Services / SQL Server performance review

SQL Server performance review

I review recurring SQL Server slowdowns, blocking, deadlocks, and plan changes to find what is affecting the workload and what should be tested first.

I check wait stats, blocking chains, execution plans, Query Store, indexes, tempdb, resource pressure, and workload timing. You receive concise written findings and a call to review the recommended changes.

20+ years working with SQL Server

SQL Server 2005 to 2025

Direct work with the consultant doing the review

01 / Start

Start with a short description of the slowdown and when it affects normal work.

02 / Review

I check the SQL Server data that matches the problem instead of tuning from one metric.

03 / Receive

You receive written findings, recommended changes, and a call to review them.

When this performance review makes sense

This review is useful when SQL Server is slowing down application work, reports, imports, or scheduled jobs and the cause is still unclear.

It stays focused on performance. Choose the health audit when backups, recovery, jobs, configuration, and access all need checking.

01

Users are waiting

Pages, reports, jobs, or imports are slow enough to interrupt normal work, but the cause is still unclear.

02

Blocking or deadlocks return

The same incident returns and you need to identify the head blocker, transaction pattern, access order, or plan involved.

03

There are several possible causes

Indexes, CPU, storage, parameter sniffing, and tempdb have all been suggested. You need to know which one matches the slowdown before changing production.

04

Performance dropped after a change

The problem started after a deploy, data growth, reporting change, schedule change or new integration, and the old baseline no longer helps.

What I check in a SQL Server performance review

I start with the affected workload, then use the SQL Server data that matches the timing and symptoms. The exact checks depend on what is slow and what data is available.

Blocking and deadlocks

01
  • Head blockers, blocked session chains, isolation level, transaction length, and lock escalation signs.
  • Deadlock graphs, victim choice, access order, indexes involved, and retry behavior.
  • Application transaction shape when the database data points outside SQL Server.

Waits and resource pressure

02
  • Wait stats over the incident window, compared with longer-term totals.
  • CPU, memory, I/O latency, log write pressure, and parallelism waits.
  • Whether waits match the complaint or only describe background noise.

Queries and plans

03
  • Query Store, execution plans, plan regressions, high-cost operators, spills, and memory grants.
  • Parameter sniffing signs, compile behavior, row-estimate mistakes, and plan instability.
  • Top resource consumers by duration, CPU, reads, writes, and execution count.

Indexes and statistics

04
  • Missing-index requests checked against the actual workload before any index change.
  • Duplicate, unused, wide or write-heavy indexes that slow the system down elsewhere.
  • Statistics age, sampling, skew, filtered indexes, and maintenance side effects.

Tempdb and configuration

05
  • Tempdb file count, size, autogrowth, waits, spills, and version-store pressure.
  • Max server memory, MAXDOP, cost threshold, and configuration values that affect the symptom.
  • Database file growth, log growth, free space, and slow storage warning signs.

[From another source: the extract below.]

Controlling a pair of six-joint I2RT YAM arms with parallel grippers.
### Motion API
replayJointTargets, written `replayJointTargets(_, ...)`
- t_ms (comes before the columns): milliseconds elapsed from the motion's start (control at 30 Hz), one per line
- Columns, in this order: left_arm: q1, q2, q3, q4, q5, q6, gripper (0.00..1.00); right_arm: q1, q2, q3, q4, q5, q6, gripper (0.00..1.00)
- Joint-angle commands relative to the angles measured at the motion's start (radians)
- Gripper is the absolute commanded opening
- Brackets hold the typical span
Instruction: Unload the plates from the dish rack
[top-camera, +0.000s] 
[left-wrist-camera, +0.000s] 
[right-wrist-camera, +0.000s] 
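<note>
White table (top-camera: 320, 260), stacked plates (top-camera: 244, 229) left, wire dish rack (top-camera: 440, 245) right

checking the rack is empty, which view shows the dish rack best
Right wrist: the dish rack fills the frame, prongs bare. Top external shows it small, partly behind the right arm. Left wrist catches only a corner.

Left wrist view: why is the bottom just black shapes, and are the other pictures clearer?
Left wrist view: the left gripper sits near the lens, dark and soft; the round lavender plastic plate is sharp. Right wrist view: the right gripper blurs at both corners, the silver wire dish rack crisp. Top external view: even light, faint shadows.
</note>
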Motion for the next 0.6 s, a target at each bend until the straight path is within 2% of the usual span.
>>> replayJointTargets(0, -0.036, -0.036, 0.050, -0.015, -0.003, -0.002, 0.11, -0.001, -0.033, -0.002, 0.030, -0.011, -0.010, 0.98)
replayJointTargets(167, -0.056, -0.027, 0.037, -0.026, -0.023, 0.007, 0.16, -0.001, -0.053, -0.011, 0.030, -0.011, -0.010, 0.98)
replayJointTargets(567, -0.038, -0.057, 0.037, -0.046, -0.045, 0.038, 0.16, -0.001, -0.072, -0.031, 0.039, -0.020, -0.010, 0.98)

Workload timing and monitoring

06
  • SQL Agent jobs, reporting windows, backups, imports, and maintenance overlap.
  • Monitoring history, alerts, error logs, Extended Events, and Query Store coverage.
  • The data to capture during the next recurrence if the issue is intermittent.

What you get with a SQL Server performance review

You receive concise written findings before the review call. The findings explain the likely cause, recommended urgency, and the changes I would test first.

01

Written findings

A concise explanation of the affected workload, the likely cause, and the SQL Server data behind important findings.

02

Recommended urgency

The findings separate changes worth testing soon from later improvements and items that only need monitoring.

03

What to change first

You get the changes I would test first, along with any deployment, application, or monitoring work they depend on.

04

Review call

We go through the findings together, answer questions, and confirm which follow-up work needs a separate scope.

How the performance review works

Start with what is slow, when it happens, and whether production is affected. I will request the relevant technical details after confirming that the review fits the problem.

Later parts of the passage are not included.